Наш Брюллов был полным торжеством искусственного воспитания таланта. Космополит-художник произвел фурор в Италии. Учреждение ликовало славу своего гения, считая его Рафаэлем своей страны. Но, как только страна стала на собственные ноги, она забыла его и радовалась уже искренне своим скромным художникам, хотя эти технически были слабее.
Матейко, если верить польским художникам, был самоучка. Эта страшная сила польского таланта хотя и развивалась под влиянием Поля Делароша, но скоро вылилась в новую, энергичную форму исторического живописца. Его подняли на щит и его нация, и венское правительство в лице императора. Картины его поставлены были в особо выстроенных музеях на лучших местах. В Кракове нарочно выстроили ему громадную мастерскую со всеми приспособлениями света для работы и целое большое здание для его собственной школы живописи, где бы он мог учить талантливую польскую молодежь без всякого постороннего вмешательства.
Почему же теперь нет наследника Матейко? Почему не появляется какой-нибудь сенсационной сильной картины из истории порабощенной нации? Почему ни один польский талант не блистает на этом поприще? Или польское общество устало, изверилось в свои силы, или оно успокоилось в тех прекрасных условиях, какие ему предоставлены австрийским правительством? Как бы то ни было, но школа Матейко буквально пуста, и студии, выстроенные для его учеников, занимают молодые художники, учившиеся кто в Мюнхене, кто в Париже. И в этих прекрасных помещениях вместо мрачного тона учителя царит цветистый вольный воздух парижской манеры.

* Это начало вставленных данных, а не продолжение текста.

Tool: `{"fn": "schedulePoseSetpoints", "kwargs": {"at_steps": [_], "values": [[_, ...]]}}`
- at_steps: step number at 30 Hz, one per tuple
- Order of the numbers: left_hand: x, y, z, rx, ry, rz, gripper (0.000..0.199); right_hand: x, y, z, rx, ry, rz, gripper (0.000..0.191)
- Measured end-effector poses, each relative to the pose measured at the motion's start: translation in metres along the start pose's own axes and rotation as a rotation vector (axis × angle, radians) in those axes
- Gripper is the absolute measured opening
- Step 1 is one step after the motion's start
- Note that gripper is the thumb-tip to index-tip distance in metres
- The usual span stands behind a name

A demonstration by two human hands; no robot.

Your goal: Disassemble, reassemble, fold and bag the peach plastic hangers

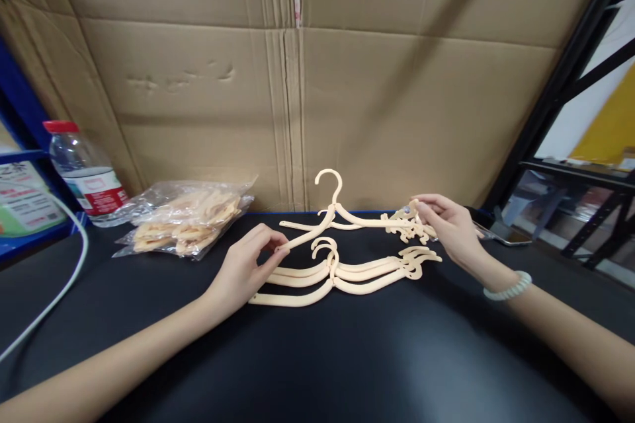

При теперешних сообщениях и быстром общем развитии трудно удержать молодых людей дома. Париж, столица мира для всех проявлений жизни, манит к себе художников всех стран. Туда, как у нас на Запорожье в оное время, стекаются теперь все удалые головы и там узнают цену всему, там меряются силами, хотя барахтаются в этой сутолоке и погибают массами, как мухи в мухоловке.
Трудно отрешиться от этого бучила жизни; надо иметь огромные силы, чтобы остаться здесь самим собой.
Наша Петербургская академия художеств по отношению ко всей России представляет для молодых художников такую же притягательную силу, как Париж для Европы. Как, пожив там, художник быстро теряет свой национальный оттенок, подчиняется силе текущего направления, перестает жить идеалами своей страны, так и в Петербурге я видел много примеров того, как талантливые, с тонким чутьем формы колористы из одесской школы быстро впадали в серую, заурядную мазню нашей академии, а практичные москвичи с резким, определенным рисунком, с жизненными мотивами и свежестью впадали здесь в апатию, безделье и специальное критиканство. Впрочем, из этих все, кто подальновиднее, поскорее вернулись в Москву и Одессу; теперь это уже определившиеся и очень интересные русские художники, как, например, Нилус, Буковецкий и другие одесситы; Рябушкин, Нестеров, Иванов и другие москвичи[79]. Интерес наших передвижных выставок значительно поднимается каждый год молодыми одесскими и московскими художниками.
Теперь я нахожусь в германской теплице искусства – Мюнхене. Царствовавшие особы, особенно Людвиг I Баварский, возлюбили здесь искусство и возмечтали создать не только второй Ренессанс, но даже вторые Афины. Это так еще ясно.
Еще не вполне вылиняли стены Новой пинакотеки[80], с энтузиазмом расписанные по рисункам В. Каульбаха[81], изображающие шумный апофеоз королю, любителю искусства, и художникам, рвением служившим своему обожаемому государю.
Вот изображен целый ряд этих отличенных жрецов, стоящих с атрибутами своего художества – кто с палитрой, кто с моделью плохого, ничтожного здания, кто с хартией (поэт, вероятно).
Вот аллегорическая картина: какие-то вандалы силятся сокрушить искусство, но вооруженная Паллада-покровительница отражает варваров и водворяет художников.